The game’s effervescent quality revealed itself in Sunday night’s otherwise pedestrian romp over winless California, when the Stanford sophomore Francesca Belibi casually threw down a one-handed dunk after a steal — the first by a woman in a college game since 2013.
VanDerveer much preferred that moment to the game’s immediate aftermath, when she whisked her players toward the locker room after they danced and cheered around her, making a modest spectacle.
At 67, she is uncertain how much longer she wants to coach.
She is enthusiastic about Stanford’s recruits, coyly notes that she will occasionally look up the ages of Krzyzewski (73) and Jim Boeheim (76), and said, “I have a lot of tread on my tire.” But she also had her curiosity piqued by a recent conversation with Muffet McGraw, who retired earlier this year after a distinguished career at Notre Dame. “I asked her how is it on the other side?” VanDerveer said. “She goes, ‘Tara, it’s great.’ I’m thinking, wow.”

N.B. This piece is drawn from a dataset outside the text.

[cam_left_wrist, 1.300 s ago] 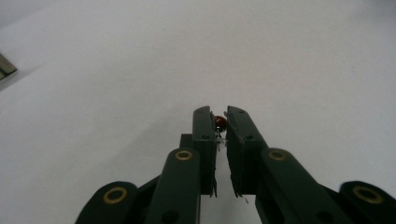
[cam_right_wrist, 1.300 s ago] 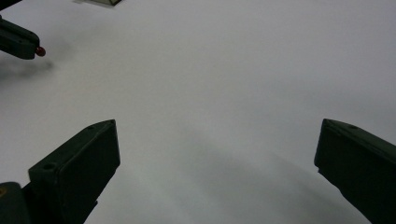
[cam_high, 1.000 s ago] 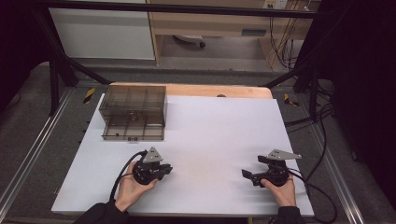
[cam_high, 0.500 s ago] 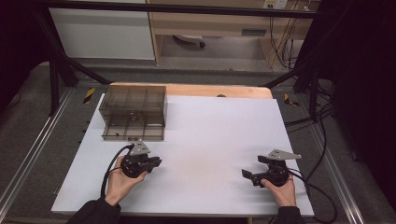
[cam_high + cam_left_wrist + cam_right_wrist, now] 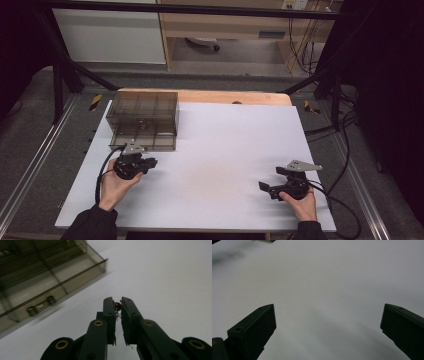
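My left gripper [image 5: 151,162] [image 5: 117,300] is shut on a small dark red bead-like thing [image 5: 117,306], pinched near the jaw tips. It hovers just in front of a smoky clear drawer box [image 5: 144,117] at the table's back left. The box's bottom drawer [image 5: 145,141] is pulled out, and its front with a small handle [image 5: 40,306] shows in the left gripper view. My right gripper [image 5: 264,187] [image 5: 328,320] rests near the front right of the white table [image 5: 225,145], jaws wide apart with bare table between them.
A wooden board edge [image 5: 235,96] runs along the table's back. Black frame struts [image 5: 65,75] and cables [image 5: 345,125] flank the table. Metal rails [image 5: 30,170] lie along both sides.
The left hand has carried its gripper left and away from me, from the table's front middle-left up to the box's open drawer. The right gripper has stayed put.
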The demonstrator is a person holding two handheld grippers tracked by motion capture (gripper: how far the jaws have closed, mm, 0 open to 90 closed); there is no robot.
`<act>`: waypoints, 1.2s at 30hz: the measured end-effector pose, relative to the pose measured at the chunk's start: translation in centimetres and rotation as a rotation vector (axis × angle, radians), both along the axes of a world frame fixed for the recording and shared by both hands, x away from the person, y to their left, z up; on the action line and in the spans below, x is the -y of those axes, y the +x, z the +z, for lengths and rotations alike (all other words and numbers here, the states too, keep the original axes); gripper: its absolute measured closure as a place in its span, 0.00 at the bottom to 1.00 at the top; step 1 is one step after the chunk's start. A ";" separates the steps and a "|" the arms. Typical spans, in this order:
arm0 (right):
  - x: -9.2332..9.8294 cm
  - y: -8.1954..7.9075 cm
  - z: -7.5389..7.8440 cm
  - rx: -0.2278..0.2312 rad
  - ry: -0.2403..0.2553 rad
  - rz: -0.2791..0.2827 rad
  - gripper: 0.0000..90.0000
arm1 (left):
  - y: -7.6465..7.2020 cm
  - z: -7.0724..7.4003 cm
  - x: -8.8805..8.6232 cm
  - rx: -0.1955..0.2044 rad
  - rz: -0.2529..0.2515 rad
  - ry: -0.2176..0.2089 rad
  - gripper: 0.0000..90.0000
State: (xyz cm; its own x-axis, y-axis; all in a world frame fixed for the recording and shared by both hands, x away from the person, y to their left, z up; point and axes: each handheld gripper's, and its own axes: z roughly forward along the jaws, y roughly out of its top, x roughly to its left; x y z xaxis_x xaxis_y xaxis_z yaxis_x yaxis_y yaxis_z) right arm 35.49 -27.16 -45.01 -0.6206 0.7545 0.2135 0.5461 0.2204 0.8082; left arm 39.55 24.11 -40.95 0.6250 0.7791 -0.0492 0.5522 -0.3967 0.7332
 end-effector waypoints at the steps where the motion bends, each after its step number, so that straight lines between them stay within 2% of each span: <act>1: 0.0 0.0 0.0 0.000 0.000 0.000 0.01 | 0.5 0.2 -0.9 0.005 0.028 0.000 0.91; 2: 0.0 0.0 0.0 0.000 -0.001 0.000 0.01 | 0.5 0.2 -0.9 0.005 0.028 0.000 0.91; 4: 0.0 0.0 0.0 -0.001 -0.002 -0.002 0.01 | 1.4 0.5 -2.4 0.012 0.079 0.008 0.91; 5: 0.0 0.0 0.0 -0.001 -0.003 -0.002 0.01 | 1.4 0.5 -2.4 0.012 0.079 0.008 0.91; 9: 0.0 0.0 0.0 -0.001 -0.004 -0.002 0.01 | 3.3 0.9 -4.4 0.019 0.157 0.027 0.91; 16: 0.0 0.0 0.0 -0.001 -0.004 -0.002 0.01 | 4.9 0.9 -5.4 0.032 0.216 0.056 0.91; 20: 0.0 0.0 0.0 0.000 -0.002 -0.001 0.01 | 6.4 0.2 -6.0 0.036 0.266 0.069 0.91; 28: 0.0 0.0 0.0 0.000 -0.003 -0.002 0.01 | 7.7 -1.3 -6.7 0.022 0.305 0.102 0.91; 34: 0.1 0.0 0.0 0.004 -0.002 -0.001 0.01 | 8.0 -1.8 -6.8 0.012 0.312 0.114 0.90; 36: 0.0 0.0 0.0 0.004 -0.002 0.000 0.01 | 8.0 -1.8 -6.8 0.010 0.314 0.114 0.86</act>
State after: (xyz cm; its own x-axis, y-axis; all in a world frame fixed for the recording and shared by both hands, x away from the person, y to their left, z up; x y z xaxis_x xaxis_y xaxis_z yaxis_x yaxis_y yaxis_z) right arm 35.48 -27.21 -45.00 -0.6216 0.7549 0.2094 0.5429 0.2223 0.8098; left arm 47.57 30.87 -42.79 0.3533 0.9339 0.0545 0.6536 -0.2881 0.6999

If it is hard to imagine some coaches doing anything else, that is not the case with VanDerveer.
She learned to play the piano in middle age. She plays bridge for an hour each day on a laptop with her 93-year-old mother, Rita. She tries to walk her dogs every day when she is home. She swims at the Stanford pool (not blinking when the Olympic gold medalists Katie Ledecky and Simone Manuel are in the next lane), and, in a silver lining of the pandemic, she spent 93 days water skiing this summer at her vacation home in Chautauqua, N.Y.
She is likely to give up coaching not when it becomes a chore, she said, but when there is not enough time for everything else. But those are considerations for another day.
For now, she is preparing her players for the next game, striving to make the season so fun that the players do not want it to end. She is using whatever platform she has as a result of her latest milestone to encourage donations to food banks. “People are suffering,” VanDerveer said. “It’s hard to celebrate and be excited about something like a basketball game compared to people’s lives.”
She said she would start with a pledge of her own to a local food bank. She has yet to settle on a number — perhaps $10 per win. She is still working on the math.